SHACL property-shape checks

Two passes run over a SHACL shapes graph (see Known limitations for the full breakdown). On every property shape (any blank node with sh:path):

  • NODE_KIND_INCOMPATIBLE_WITH_RANGEsh:nodeKind forces a non-literal but rdfs:range is a datatype (or vice versa).
  • DATATYPE_INCOMPATIBLE_WITH_RANGEsh:datatype on a property whose range is a class.
  • CLASS_INCOMPATIBLE_WITH_RANGEsh:class on a property whose range is a literal datatype.
  • INVALID_CARDINALITYsh:minCount exceeds sh:maxCount.
  • CARDINALITY_INCOMPATIBLE_WITH_MULTIPLICITY (WARN) — the shape's sh:minCount/sh:maxCount cannot be satisfied given the property's declared CIM cims:multiplicity: a sh:minCount above the schema's upper bound, or a sh:maxCount below its lower bound. A shape that is merely stricter than the schema (the usual profile-tightening pattern) is accepted — only genuine contradictions are flagged.

Value constraints

Beyond the range checks, several value-level SHACL constraints are validated:

  • sh:in — every URI member of the value list is checked. When the property's range is a known enumeration, a member that is not one of its values is reported as INVALID_ENUM_VALUE; otherwise a member that is unknown to every index (class, property, enumeration member) is flagged as a missing term. Literal members are skipped.
  • sh:hasValue — when the property's range is a known enumeration, a required value that is not one of its members is reported as INVALID_ENUM_VALUE.
  • sh:datatype — a value in the XSD namespace that is not a valid XSD 1.1 datatype is reported as UNKNOWN_VOCABULARY_TERM (e.g. xsd:strng).
  • Value rangessh:minInclusive / sh:minExclusive / sh:maxInclusive / sh:maxExclusive are checked for a self-contradiction: a lower bound above an upper bound (and, when either bound is exclusive, a lower bound equal to an upper bound, which admits no value) → INVALID_VALUE_RANGE.

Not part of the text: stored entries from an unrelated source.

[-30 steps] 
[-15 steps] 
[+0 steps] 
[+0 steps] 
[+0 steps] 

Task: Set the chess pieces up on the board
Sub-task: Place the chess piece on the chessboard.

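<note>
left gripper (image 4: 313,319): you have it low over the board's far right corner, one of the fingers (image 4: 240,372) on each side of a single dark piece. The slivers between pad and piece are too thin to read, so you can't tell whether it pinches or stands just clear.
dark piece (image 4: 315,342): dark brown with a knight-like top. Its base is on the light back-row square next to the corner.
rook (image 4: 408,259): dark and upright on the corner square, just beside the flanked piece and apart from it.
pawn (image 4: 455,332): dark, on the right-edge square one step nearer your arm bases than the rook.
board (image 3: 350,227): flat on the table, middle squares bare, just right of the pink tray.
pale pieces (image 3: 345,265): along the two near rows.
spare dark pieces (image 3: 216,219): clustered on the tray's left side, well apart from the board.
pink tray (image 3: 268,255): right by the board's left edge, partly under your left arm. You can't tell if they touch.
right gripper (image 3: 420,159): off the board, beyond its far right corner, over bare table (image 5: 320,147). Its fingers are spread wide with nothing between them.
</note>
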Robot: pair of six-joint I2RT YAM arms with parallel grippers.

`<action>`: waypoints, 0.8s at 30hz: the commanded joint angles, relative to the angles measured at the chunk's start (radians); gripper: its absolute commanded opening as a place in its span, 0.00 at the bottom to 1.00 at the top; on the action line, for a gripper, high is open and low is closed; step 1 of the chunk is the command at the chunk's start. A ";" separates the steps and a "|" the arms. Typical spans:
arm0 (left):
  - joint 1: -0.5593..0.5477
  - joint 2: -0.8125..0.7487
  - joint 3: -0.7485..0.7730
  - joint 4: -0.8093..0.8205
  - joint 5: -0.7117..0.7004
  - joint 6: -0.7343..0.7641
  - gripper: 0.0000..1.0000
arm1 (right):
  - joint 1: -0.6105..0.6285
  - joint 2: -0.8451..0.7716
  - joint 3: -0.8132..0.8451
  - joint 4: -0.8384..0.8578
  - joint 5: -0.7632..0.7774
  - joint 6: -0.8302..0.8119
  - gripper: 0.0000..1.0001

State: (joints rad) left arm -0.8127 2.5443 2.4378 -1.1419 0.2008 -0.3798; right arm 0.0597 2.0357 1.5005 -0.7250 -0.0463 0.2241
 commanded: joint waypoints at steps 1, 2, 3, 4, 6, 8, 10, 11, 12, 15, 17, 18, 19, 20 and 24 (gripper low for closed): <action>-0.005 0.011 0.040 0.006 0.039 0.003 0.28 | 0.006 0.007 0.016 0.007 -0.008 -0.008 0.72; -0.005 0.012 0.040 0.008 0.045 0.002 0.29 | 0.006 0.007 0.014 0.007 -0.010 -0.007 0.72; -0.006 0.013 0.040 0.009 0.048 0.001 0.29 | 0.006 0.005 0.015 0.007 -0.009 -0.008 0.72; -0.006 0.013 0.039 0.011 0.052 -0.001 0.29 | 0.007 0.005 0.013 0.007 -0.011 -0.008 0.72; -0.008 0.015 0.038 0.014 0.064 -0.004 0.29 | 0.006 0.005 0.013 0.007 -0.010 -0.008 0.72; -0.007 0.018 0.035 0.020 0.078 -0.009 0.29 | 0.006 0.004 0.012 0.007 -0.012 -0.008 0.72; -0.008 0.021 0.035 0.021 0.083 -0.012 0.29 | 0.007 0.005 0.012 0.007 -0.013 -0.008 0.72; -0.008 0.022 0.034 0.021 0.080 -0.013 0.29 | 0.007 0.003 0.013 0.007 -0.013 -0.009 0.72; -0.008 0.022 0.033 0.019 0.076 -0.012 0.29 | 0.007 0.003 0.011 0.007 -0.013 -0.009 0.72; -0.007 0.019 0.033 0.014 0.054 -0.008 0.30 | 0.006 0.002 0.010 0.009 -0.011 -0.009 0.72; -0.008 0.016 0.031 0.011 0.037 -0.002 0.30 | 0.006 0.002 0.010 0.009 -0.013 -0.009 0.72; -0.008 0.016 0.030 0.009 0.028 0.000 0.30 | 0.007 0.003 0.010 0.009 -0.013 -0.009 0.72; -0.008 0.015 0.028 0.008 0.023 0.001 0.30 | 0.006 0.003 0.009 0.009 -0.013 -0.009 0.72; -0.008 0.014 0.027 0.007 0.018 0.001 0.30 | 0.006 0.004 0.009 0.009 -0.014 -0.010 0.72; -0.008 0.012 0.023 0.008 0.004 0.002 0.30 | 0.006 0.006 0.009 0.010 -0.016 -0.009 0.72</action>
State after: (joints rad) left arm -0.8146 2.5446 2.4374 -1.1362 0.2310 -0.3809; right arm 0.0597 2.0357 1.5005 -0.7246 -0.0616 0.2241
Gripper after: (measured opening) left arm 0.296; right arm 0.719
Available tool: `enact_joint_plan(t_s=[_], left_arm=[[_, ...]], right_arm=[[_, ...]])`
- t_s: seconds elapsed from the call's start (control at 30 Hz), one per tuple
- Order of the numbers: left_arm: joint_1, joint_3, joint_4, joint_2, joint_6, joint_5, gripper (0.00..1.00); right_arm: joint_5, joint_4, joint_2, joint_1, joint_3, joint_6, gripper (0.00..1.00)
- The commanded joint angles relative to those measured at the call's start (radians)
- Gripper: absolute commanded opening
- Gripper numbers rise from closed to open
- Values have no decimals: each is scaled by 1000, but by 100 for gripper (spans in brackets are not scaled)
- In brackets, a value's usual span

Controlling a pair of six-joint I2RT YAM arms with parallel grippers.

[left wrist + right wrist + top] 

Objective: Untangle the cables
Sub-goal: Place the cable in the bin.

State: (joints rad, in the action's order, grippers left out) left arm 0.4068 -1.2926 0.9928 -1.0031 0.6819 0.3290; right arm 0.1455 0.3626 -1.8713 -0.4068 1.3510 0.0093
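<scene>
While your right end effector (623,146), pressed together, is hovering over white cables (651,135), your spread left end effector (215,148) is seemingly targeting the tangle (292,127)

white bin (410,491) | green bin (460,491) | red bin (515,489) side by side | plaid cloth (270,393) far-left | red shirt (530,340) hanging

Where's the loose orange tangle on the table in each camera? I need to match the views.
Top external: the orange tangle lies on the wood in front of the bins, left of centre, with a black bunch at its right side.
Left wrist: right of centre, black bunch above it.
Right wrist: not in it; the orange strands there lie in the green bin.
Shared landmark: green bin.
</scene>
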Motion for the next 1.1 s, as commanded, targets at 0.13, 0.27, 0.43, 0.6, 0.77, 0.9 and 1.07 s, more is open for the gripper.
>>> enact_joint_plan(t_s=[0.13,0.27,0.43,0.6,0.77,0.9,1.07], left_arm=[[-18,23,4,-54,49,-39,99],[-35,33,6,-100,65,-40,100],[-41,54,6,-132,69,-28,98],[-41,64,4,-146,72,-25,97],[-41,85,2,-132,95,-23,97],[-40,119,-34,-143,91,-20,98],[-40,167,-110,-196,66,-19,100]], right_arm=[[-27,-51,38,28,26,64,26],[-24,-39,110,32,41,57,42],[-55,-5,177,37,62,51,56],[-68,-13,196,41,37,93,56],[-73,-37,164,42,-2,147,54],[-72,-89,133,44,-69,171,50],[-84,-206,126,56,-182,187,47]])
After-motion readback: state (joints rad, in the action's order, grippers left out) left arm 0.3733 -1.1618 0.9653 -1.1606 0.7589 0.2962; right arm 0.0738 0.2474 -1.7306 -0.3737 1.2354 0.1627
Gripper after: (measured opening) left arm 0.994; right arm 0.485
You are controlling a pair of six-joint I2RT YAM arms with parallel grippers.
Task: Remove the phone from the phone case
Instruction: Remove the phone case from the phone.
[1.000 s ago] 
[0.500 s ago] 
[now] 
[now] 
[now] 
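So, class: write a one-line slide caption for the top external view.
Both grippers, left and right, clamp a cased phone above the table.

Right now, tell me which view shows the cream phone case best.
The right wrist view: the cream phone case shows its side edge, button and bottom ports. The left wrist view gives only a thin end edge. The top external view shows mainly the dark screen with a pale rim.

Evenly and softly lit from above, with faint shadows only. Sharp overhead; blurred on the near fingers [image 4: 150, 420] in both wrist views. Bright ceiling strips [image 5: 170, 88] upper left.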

Target and property-reference constraints

Predicates whose value names a CIM property by IRI are existence-checked, reporting UNKNOWN_PROPERTY for an unknown term (the common rdf:type and other standard/header terms are accepted):

  • sh:targetSubjectsOf / sh:targetObjectsOf — the target property must exist.
  • sh:equals / sh:disjoint / sh:lessThan / sh:lessThanOrEquals — the paired property must exist.
  • sh:ignoredProperties — every property in the list (used with sh:closed) must exist.

Deactivated shapes

A shape carrying sh:deactivated true is skipped entirely — none of the checks above run on it.

Shape-structure terms

Shape-structure findings (sh:targetClass, sh:class, sh:path against the schema) reuse the existence codes above. Three kinds of term are not checked against the CIM schema, so they are never falsely reported as unknown: standard-vocabulary classes (e.g. rdf:List, rdfs:Resource), terms the shapes file declares itself (any URI subject of rdf:type, rdfs:subClassOf, rdfs:subPropertyOf, rdfs:domain, or rdfs:range), and the sh:path / sh:class of a custom constraint component's parameters or validators (sh:parameter, sh:nodeValidator, sh:propertyValidator) — which declare a parameter rather than reference a CIM term. A closed-namespace typo in class position (e.g. sh:Fooo) or in a sh:path (e.g. sh:path rdf:typ) is still reported, as UNKNOWN_VOCABULARY_TERM. Embedded SPARQL (sh:sparql, sh:target, sh:validator, sh:rule) is extracted and validated with the full SPARQL check set; its findings are mapped back to positions in the Turtle source.